Your objective =
In the data below, find the line with "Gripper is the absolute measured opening" and the line with "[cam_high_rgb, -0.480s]", then restate both and every line between them exactly, minus the pictures.

───

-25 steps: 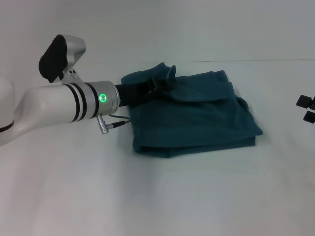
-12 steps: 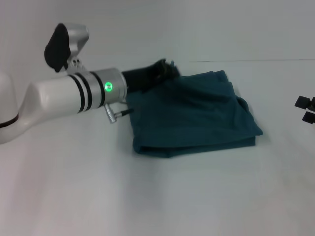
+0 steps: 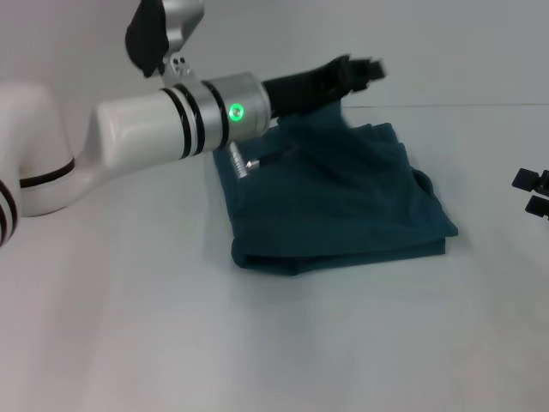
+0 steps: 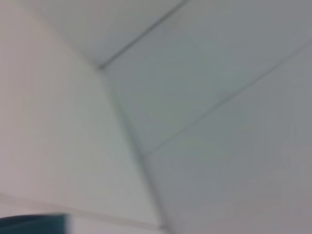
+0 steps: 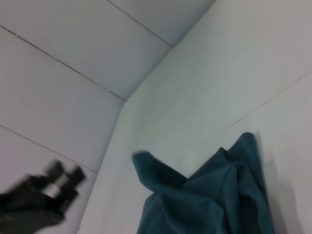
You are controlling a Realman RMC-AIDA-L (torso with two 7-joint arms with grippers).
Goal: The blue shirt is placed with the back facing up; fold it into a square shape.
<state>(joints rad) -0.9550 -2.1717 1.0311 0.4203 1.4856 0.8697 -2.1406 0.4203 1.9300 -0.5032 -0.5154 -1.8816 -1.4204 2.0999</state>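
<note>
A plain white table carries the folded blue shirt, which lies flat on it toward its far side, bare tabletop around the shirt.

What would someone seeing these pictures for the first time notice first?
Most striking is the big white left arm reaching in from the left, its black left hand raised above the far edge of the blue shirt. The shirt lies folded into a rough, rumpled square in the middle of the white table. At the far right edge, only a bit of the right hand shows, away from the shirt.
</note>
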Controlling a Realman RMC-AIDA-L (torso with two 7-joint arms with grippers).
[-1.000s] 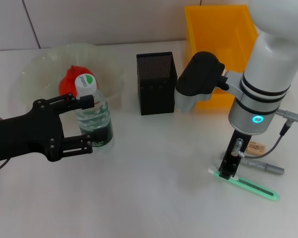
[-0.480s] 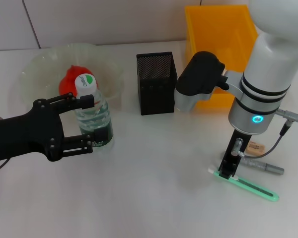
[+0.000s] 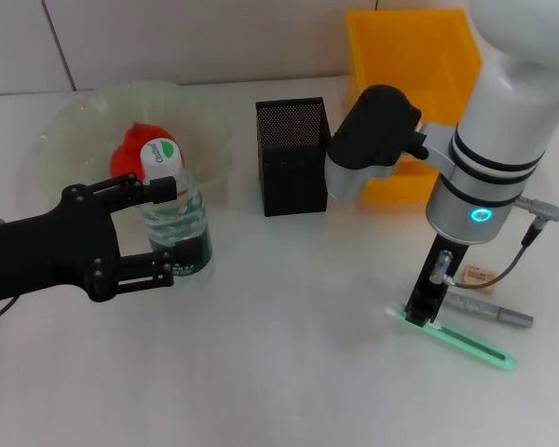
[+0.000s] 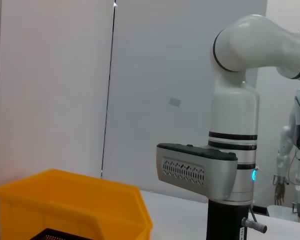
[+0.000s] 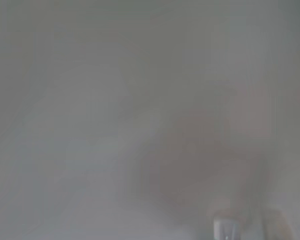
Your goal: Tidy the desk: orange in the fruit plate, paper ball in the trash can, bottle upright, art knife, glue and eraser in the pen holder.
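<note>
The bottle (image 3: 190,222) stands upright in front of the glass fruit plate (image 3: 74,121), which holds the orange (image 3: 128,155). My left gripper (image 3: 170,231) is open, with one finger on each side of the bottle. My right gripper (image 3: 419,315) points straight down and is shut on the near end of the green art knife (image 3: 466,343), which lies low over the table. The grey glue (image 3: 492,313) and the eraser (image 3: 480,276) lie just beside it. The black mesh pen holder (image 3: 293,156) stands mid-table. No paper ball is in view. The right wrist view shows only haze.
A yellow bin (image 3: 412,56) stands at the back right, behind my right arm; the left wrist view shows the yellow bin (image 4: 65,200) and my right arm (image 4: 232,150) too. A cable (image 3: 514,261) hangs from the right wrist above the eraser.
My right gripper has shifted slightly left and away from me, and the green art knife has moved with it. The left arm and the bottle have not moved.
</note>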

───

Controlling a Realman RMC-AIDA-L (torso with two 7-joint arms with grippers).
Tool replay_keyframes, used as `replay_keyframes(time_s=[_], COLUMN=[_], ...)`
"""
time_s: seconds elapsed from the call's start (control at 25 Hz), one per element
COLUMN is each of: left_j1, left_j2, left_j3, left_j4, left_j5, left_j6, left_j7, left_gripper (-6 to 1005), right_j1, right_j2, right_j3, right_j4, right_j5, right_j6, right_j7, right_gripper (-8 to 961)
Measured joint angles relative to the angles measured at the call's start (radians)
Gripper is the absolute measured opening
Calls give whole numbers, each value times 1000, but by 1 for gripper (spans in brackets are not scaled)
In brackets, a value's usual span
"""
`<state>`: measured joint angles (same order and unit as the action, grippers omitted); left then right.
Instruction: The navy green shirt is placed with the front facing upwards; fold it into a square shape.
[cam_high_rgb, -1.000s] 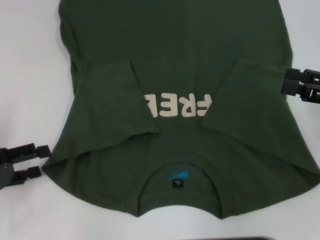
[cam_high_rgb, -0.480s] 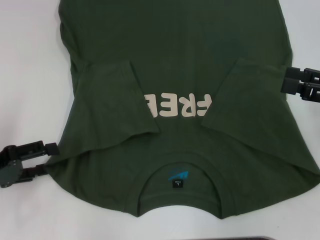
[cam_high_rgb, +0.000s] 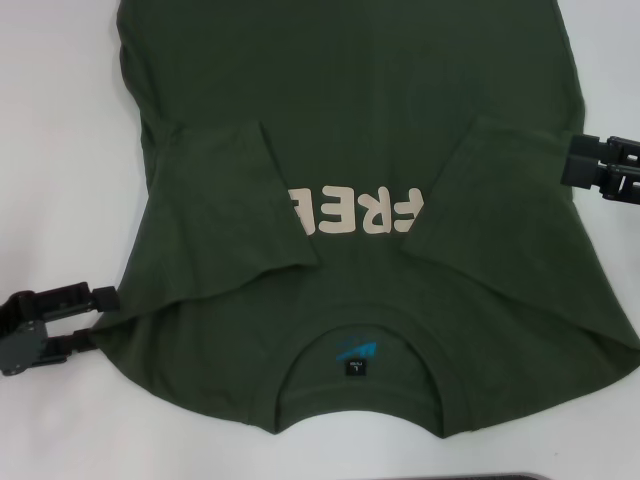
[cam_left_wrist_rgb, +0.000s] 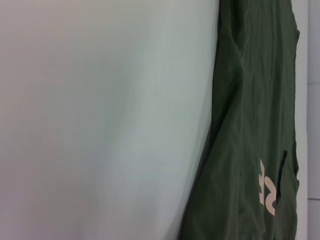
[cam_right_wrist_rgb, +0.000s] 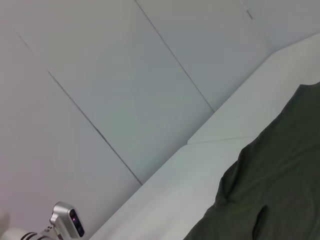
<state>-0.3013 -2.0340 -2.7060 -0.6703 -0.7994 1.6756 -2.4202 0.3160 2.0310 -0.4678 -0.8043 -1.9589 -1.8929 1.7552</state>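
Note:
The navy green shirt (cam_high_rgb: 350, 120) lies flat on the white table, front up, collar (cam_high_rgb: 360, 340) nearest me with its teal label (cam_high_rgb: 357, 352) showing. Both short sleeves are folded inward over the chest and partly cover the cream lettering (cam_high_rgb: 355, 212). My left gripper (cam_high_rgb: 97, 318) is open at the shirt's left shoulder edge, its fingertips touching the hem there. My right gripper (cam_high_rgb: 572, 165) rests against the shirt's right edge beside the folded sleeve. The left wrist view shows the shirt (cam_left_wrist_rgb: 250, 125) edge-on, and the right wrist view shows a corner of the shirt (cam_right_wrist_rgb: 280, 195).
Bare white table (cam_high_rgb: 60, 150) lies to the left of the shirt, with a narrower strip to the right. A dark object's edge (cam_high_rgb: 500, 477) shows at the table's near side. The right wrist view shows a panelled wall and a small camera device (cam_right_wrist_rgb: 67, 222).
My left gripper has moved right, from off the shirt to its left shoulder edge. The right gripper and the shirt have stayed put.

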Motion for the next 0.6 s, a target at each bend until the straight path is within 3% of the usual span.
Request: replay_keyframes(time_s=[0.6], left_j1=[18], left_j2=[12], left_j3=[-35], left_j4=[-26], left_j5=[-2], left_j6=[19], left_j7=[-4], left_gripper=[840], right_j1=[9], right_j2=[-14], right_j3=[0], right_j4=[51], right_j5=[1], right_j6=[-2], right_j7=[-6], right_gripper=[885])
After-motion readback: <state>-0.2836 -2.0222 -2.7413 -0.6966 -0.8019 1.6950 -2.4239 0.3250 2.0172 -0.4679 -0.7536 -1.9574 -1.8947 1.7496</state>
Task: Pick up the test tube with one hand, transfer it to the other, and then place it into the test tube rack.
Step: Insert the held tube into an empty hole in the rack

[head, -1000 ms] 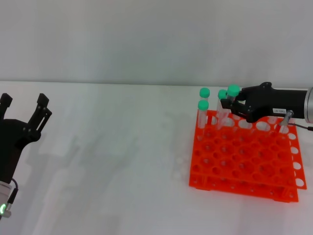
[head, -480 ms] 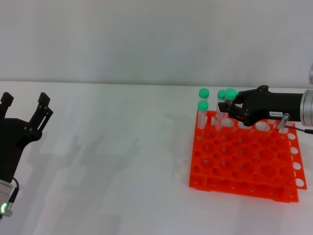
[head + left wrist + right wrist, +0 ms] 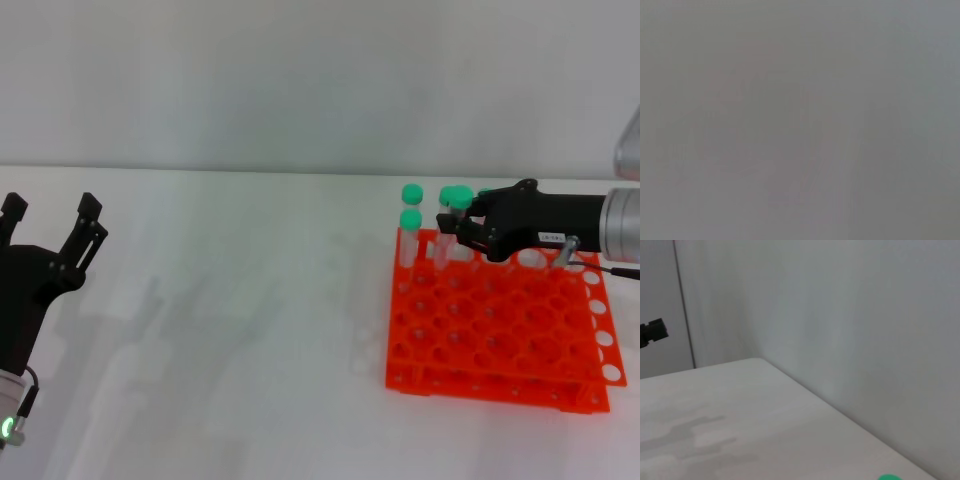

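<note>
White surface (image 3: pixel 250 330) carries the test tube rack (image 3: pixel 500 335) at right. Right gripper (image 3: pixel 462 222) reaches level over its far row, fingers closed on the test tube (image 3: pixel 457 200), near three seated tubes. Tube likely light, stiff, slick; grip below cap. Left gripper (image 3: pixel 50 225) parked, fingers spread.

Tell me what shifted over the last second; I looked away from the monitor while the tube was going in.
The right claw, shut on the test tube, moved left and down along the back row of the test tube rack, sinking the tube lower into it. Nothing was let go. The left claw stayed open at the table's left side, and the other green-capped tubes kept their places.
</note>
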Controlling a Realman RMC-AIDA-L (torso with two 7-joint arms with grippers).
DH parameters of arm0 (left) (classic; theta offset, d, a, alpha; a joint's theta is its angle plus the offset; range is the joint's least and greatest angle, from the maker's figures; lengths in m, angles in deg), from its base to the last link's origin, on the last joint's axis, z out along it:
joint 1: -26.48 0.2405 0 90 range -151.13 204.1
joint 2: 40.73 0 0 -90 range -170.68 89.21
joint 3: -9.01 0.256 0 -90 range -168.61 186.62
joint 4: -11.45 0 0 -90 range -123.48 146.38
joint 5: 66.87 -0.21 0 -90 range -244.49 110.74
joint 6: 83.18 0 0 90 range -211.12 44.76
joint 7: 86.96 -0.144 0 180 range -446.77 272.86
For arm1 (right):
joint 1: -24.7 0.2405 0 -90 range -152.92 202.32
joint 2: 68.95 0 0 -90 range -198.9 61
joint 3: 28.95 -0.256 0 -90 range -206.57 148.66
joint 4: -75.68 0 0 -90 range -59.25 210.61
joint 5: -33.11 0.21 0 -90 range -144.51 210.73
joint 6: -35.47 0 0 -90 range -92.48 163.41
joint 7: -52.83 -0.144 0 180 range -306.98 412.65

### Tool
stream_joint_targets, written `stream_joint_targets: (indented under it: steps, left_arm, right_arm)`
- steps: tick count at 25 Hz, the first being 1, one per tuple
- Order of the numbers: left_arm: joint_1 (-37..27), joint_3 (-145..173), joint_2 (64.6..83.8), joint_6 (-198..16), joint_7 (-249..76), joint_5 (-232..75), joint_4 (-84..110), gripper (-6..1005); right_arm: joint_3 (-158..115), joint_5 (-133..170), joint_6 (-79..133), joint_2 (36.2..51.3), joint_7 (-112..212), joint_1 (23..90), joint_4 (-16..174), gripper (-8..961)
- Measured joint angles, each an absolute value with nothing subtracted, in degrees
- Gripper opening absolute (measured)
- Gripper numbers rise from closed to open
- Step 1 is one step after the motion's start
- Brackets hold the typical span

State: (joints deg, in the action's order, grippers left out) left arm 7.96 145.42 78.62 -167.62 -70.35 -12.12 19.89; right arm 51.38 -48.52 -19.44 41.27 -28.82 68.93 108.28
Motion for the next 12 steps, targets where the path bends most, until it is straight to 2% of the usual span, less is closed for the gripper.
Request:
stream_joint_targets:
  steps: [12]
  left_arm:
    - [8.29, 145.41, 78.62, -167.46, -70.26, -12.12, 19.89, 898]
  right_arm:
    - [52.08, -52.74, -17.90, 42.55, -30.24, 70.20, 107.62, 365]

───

Solution =
Gripper is the absolute measured opening
Calls give whole numbers, each value times 1000, but by 1 for gripper (spans in brackets are not scaled)
In brackets, a value's usual span
"""
`<state>`: measured joint angles (same order and unit as the action, grippers omitted); left then right.
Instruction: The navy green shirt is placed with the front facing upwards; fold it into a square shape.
[cam_high_rgb, -1.000s] 
[cam_high_rgb, -0.480s] 

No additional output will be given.